> **What you will do**
Your answer should be the full set of entries, given again without alteration.

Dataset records
*** Begin section ***

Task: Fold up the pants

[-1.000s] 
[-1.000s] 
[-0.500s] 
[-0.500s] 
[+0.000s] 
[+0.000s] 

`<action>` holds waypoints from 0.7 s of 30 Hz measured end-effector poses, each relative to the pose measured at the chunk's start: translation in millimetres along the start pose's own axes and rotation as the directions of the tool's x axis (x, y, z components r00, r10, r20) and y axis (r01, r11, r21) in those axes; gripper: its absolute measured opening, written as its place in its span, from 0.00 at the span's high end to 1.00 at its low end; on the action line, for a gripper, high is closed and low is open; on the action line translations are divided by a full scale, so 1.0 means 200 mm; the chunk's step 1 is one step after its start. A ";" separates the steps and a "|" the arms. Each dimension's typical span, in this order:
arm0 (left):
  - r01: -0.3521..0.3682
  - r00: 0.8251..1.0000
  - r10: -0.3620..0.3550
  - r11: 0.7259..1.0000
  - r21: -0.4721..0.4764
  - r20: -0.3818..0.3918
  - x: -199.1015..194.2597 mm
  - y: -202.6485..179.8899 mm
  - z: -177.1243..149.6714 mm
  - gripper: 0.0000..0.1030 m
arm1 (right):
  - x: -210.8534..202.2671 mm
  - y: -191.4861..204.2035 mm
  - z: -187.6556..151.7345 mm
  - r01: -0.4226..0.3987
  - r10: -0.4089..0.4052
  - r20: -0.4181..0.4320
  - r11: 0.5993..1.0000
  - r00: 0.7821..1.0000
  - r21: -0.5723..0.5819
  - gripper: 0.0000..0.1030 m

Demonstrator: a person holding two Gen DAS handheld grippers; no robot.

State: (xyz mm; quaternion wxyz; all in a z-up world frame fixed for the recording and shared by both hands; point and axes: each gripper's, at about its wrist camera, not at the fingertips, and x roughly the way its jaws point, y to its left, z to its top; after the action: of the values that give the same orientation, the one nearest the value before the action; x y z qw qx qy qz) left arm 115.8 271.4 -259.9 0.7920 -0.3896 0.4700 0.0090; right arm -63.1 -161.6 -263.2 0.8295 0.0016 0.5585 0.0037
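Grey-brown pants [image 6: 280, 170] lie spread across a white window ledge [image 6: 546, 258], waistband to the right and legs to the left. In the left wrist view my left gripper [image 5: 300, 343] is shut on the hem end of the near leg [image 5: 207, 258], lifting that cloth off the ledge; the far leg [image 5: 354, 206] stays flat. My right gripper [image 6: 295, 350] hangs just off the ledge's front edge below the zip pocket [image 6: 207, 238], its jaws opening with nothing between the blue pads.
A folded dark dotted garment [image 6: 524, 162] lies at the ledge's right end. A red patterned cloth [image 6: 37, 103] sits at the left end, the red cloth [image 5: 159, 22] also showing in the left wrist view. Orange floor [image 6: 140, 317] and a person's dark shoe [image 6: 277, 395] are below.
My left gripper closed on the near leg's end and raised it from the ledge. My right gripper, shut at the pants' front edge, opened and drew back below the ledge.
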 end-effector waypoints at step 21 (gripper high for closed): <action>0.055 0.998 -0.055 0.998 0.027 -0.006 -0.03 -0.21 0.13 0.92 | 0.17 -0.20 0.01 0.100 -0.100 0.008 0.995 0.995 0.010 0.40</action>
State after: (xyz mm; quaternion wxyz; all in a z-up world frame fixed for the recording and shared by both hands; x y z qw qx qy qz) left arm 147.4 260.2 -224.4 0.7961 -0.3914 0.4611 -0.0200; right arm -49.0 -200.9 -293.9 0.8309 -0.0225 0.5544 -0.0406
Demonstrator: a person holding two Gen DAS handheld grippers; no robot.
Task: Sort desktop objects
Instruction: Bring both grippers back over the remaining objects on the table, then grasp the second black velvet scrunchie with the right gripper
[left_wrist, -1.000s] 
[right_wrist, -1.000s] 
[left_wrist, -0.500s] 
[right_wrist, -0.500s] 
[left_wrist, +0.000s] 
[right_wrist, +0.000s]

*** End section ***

> **Answer to this problem**
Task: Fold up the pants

[-1.000s] 
[-1.000s] 
[-0.500s] 
[-0.500s] 
[+0.000s] 
[+0.000s] 

`<action>` holds waypoints from 0.7 s of 30 Hz measured end-effector poses, each relative to the pose measured at the chunk's start: translation in millimetres along the start pose's own axes and rotation as the directions of the tool's x axis (x, y, z components r00, r10, r20) and y axis (r01, r11, r21) in those axes; gripper: its absolute measured opening, written as its place in its span, from 0.00 at the span's high end to 1.00 at its low end; on the action line, for a gripper, high is closed and low is open; on the action line translations are divided by a full scale, so 1.0 means 200 mm; the chunk's step 1 is one step after its start. A ";" separates the steps and a "|" the arms. Each dimension's typical span, in this order:
arm0 (left):
  - r01: -0.3521..0.3682
  - r00: 0.8251..1.0000
  - r10: -0.3620..0.3550
  - r11: 0.7259..1.0000
  - r21: -0.4721..0.4764
  - r20: -0.3818..0.3918
  - x: -199.1015..194.2597 mm
  - y: -202.6485..179.8899 mm
  - z: -177.1243..149.6714 mm
  - gripper: 0.0000..0.1030 m
arm1 (right):
  - x: -210.8534..202.2671 mm
  - y: -191.4861..204.2035 mm
  - z: -187.6556..151.7345 mm
  - r01: -0.4226..0.3987
  - r10: -0.4089..0.4052
  - r20: -0.4181..0.4320
  - r11: 0.5993..1.0000
  - r00: 0.7821..1.0000
  - r21: -0.5723..0.5819
  - gripper: 0.0000..0.1030 m

Demonstrator: a person holding two Gen DAS handheld grippers; no robot.

State: (xyz mm; quaternion wxyz; all in a z-up world frame fixed for the recording and shared by both hands; point and axes: each gripper's, at about its wrist camera, not at the fingertips, and x roughly the way its jaws point, y to its left, z to its top; after the action: of the values that give the same orientation, the one nearest the value before the action; x y z qw qx qy qz) left arm 115.8 271.4 -259.9 0.7920 -0.3896 0.4700 0.0090; right arm -63.1 -161.6 -263.2 0.8295 0.0016 0.5585 0.0037
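Grey-brown pants [image 6: 280, 170] lie spread across a white window ledge [image 6: 546, 258], waistband to the right and legs to the left. In the left wrist view my left gripper [image 5: 300, 343] is shut on the hem end of the near leg [image 5: 207, 258], lifting that cloth off the ledge; the far leg [image 5: 354, 206] stays flat. My right gripper [image 6: 295, 350] hangs just off the ledge's front edge below the zip pocket [image 6: 207, 238], its jaws opening with nothing between the blue pads.
A folded dark dotted garment [image 6: 524, 162] lies at the ledge's right end. A red patterned cloth [image 6: 37, 103] sits at the left end, the red cloth [image 5: 159, 22] also showing in the left wrist view. Orange floor [image 6: 140, 317] and a person's dark shoe [image 6: 277, 395] are below.
My left gripper closed on the near leg's end and raised it from the ledge. My right gripper, shut at the pants' front edge, opened and drew back below the ledge.
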 end-effector waypoints at step 21 (gripper high for closed): <action>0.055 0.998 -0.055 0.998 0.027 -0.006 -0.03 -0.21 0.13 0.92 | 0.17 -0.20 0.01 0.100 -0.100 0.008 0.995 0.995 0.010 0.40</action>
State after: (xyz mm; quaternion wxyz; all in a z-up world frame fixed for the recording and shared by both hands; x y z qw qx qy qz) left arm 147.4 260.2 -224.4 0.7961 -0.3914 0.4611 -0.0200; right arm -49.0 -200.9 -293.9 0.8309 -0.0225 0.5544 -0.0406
Demonstrator: a person holding two Gen DAS handheld grippers; no robot.
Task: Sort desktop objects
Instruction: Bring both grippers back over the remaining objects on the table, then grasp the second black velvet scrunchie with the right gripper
[left_wrist, -1.000s] 
[right_wrist, -1.000s] 
[left_wrist, -0.500s] 
[right_wrist, -0.500s] 
[left_wrist, +0.000s] 
[right_wrist, +0.000s]

The exercise was answered in full.